Though Rep. Castro’s Department of State Student Internship Program Act is targeted to a specific U.S. government agency and focused on diplomacy, its powerful and clear logic is also relevant to a range of foreign policy careers.

As Rep. Castro noted in a recent tweet “You shouldn’t have to be wealthy to pursue a career in diplomacy”.  

Hearing such a plain truth from a member of congress resonates deeply for me. As a Black kid from the inner-city, I struggled desperately in unpaid internships, often washing my clothes in dishwashing liquid and shopping for groceries with coins. Having moved from Nashville, Tenn., to New York City after college, I faced the daunting challenge of a drastic cost of living increase, the prospect of working multiple odd jobs alongside my internships, managing the burden of student loans and explaining it all to family members who did not understand the sacrifice and were deeply opposed to the idea of working for free on both pragmatic and historical grounds.


I was fortunate to find my way eventually, but so many other talented and deserving young people were not.  

This has direct implications for diversity, equity and inclusion in foreign affairs careers. Since economic barriers to access are by default racial barriers to access, the persistence of unpaid internships diminishes diversity in the sector at the point of entry. Black, Latinx and Native people experience higher rates of poverty in the U.S., and Black Americans specifically carry higher rates of student loan debt and have more difficulty in managing it.     
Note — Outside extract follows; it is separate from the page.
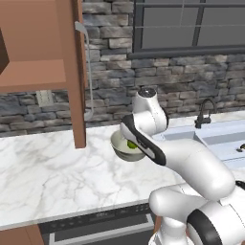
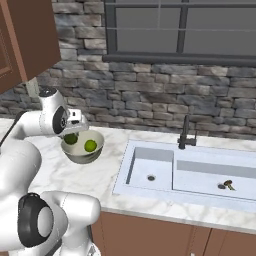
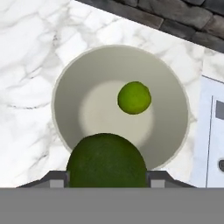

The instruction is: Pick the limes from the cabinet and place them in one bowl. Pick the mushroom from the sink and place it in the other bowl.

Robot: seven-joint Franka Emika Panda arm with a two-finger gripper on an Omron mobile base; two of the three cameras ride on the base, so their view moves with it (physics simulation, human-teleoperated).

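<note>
Gripper [image 3: 106,181] poised directly above the round deep cream-grey bowl [image 3: 65,78], fingers closed on the darker green lime [image 3: 106,159]; the two dark finger tips press against the fruit's left and right flanks in the hand view. Held lime sits over the near rim and inner wall of the bowl, above it, not resting in it.

Brighter green lime [image 3: 134,97] lies loose inside that bowl, on its pale olive floor slightly off centre toward the sink side. In the right base view the bright lime [image 2: 90,145] shows inside the bowl [image 2: 95,150], with the dark lime [image 2: 71,139] just beside it under the white hand [image 2: 75,125]. Left base view: bowl [image 1: 117,143] partly hidden behind the forearm, a sliver of green [image 1: 131,144] visible.

Bowl stands on the white marble counter [image 1: 43,172], between the brown wooden wall cabinet [image 1: 43,57] and the pale grey-blue double-basin sink [image 2: 165,172]. Cabinet door hangs open with its long silver bar handle [image 1: 88,72]; bare wooden shelf inside.

Sink lies just beside the bowl. Small brownish mushroom [image 2: 227,185] rests on the floor of the far basin, near its drain. Dark slim faucet [image 2: 185,134] rises behind the basins. Grey stone wall [image 2: 150,95] and dark-framed window [image 2: 180,30] back the counter.
</note>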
As a result, far fewer in these communities are able to sustain themselves in unpaid internships, and thus lose the job opportunities and career networks that they often provide. The foreign policy community cannot continue to ignore inequities in early career opportunities and then  profess confusion at similar inequities in our senior ranks.  

In addition to the reliance on unpaid internships, many international NGOs insist that they are unable to routinely identify and recruit diverse candidate pools for their jobs and internships. This assertion at best belies a sense of complacency and at worst rests on the conscious or unconscious belief that there is a dearth of talented and qualified people from communities of color.

To help remedy this, international NGOs could seek to partner and recruit with any of the 107 Historically Black Colleges and Universities in the U.S., as well as the 314 member Hispanic Association of Colleges and Universities.

There are also deep wells of talent to be found in professional organizations that either include or provide mentorship to diverse groups of young professionals. Many of which were founded with the express purpose providing a pipeline of talent to foreign affairs agencies and institutions. They include Women of Color Advancing Peace & Security, the Leadership Council of Women in National Security, the International Career Advancement Program, the Diversity in National Security Network, the Ralph J. Bunche Center for International Affairs at Howard University and Black Professional in International Affairs.

As we seek collectively to address the challenges of diversity, equity and inclusion in foreign affairs careers, paid internships and increased partnership can be critical first steps.    

International NGOs that found themselves on human dignity, increased agency and access and support for livelihoods should be at the forefront of ending the practice of hosting unpaid internships and take their rightful place as an entry point for increasingly diverse Americans to enter foreign affairs careers.  

Travis L. Adkins is a lecturer of African and Security Studies at Georgetown University.